Dipakailah BPKB TJM, kata dia. Kemudian TJM diberi saham 40 persen. Tapi faktanya saat perubahan akta, secara pribadi ia hanya mendapat 15 persen, bukan TJM. Seminggu kemudian diubah lagi aktanya memakai nama PT, katanya. Ia hanya mendapat 25 persen. Iyus 15 persen (PT Danaputra). Ia menganggap sudah terlihat curangnya.

“Gilanya lagi, ini BPKB saya pinjamkan. Tidak tahunya Iyus meminjam uang ke Pegadaian sebesar Rp30 miliar. Tanpa tandatangan saya. Itulah awal Kesara. Dari awalnya saja sudah tidak benar,” katanya.

Ia pun sempat lapor ke Polres Timur, karena mendapat ancaman dari Pegadaian kalau tidak dibayar maka mobil akan diambil. Maka ia lapor polisi. Begitu ia lapor ke polisi, Pegadaian tidak berani mengambil.
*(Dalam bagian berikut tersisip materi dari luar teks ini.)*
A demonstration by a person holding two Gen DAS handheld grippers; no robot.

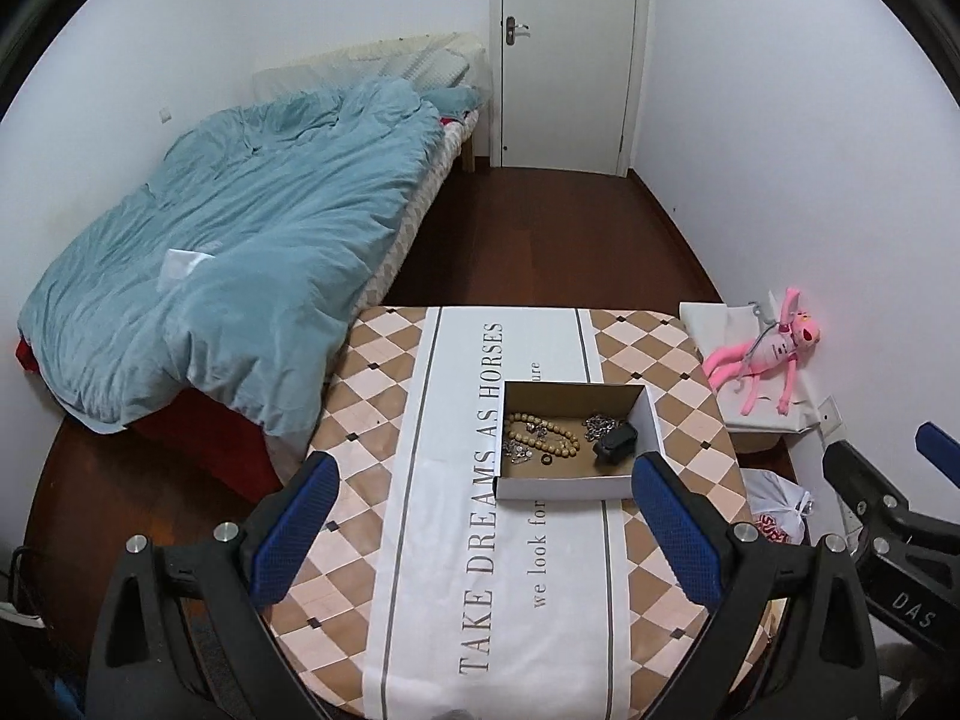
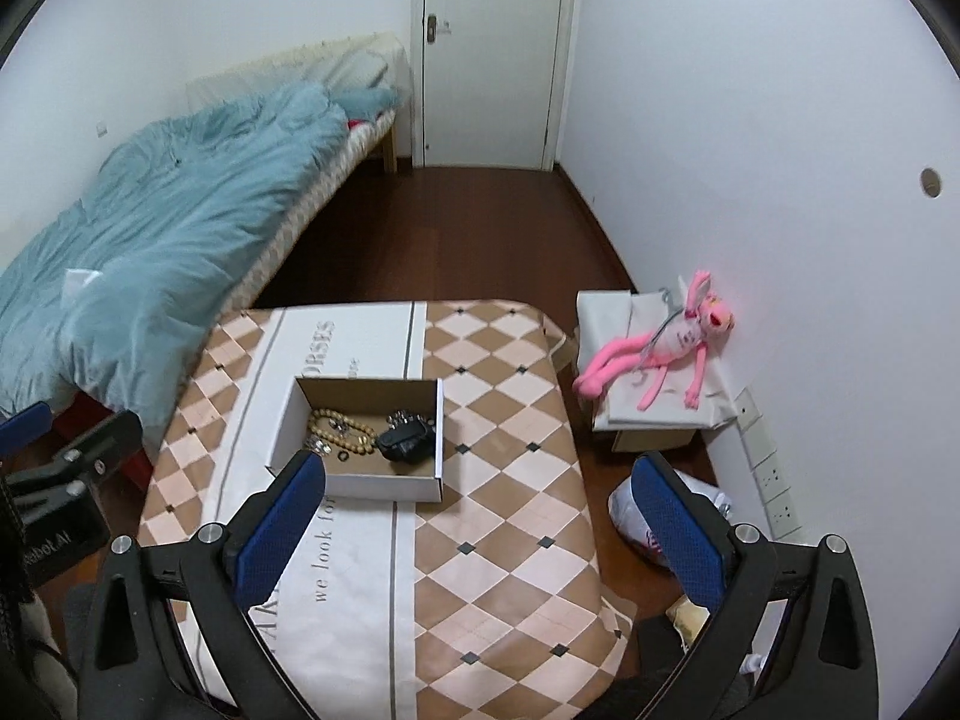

“Dua tahun BPKB baru balik. Dan saya cabut perkaranya. Kalau saja Iyus bertanggung jawab, saya tidak akan lapor dan saya akan cabut,” ingatnya

Perlu diketahui bahwa Jaya Maritim (TJM) ini adalah perusahaan bongkar muat. Di bawah naungan Asosiasi Perusahaan Bongkar Muat Indonesia (APBMI).

Ditambahkan kuasanya hukum Fuadi, Dominikus bahwa pemalsuan tandatangan ini bukan hanya di kasus 10 dump truck di ACC, tetapi juga dengan BCA.

“Ini tampaknya sudah terpola dan terstruktur. Artinya bukan di kasus ACC saja, tetapi di tempat lain (BCA lising) juga potensi tandatangan beliau (Fuadi), yang tadi diceritakan,” tandasnya.

Pelaporan perkara tersebut bermula dilaporkan oleh Fuadi di Polres Jakarta Selatan dan kemudian dilimpahkan ke Polres Jakarta Utara pada tahun 2020 lalu, dan laporan itu terkait dugaan pemalsuan data dan tanda tangan serta penyalahgunaan wewenang.

Dalam proses persidangan yang sudah berjalan selama tiga kali di PN Jakarta Utara dan sidang sudah menghadirkan beberapa saksi.

Dalam sidang yang dilaksanakan tiga kali terakhir menghadirkan saksi Dewi Utami selaku Direktur PT. Kesara Mahadana Akshaya (KMA)  pada persidangan 10 februari 2021. Kemudian tanggal 17 februari dan 24 februari 2021 yang menghadirkan saksi dari pihak PT. Astra Sedaya Finance.

Untuk diketahui juga kedua saudara kandung yang beseteru hingga ke meja hijau ini sampai saat ini masing-masing menjalankan usahanya di bidang logistik.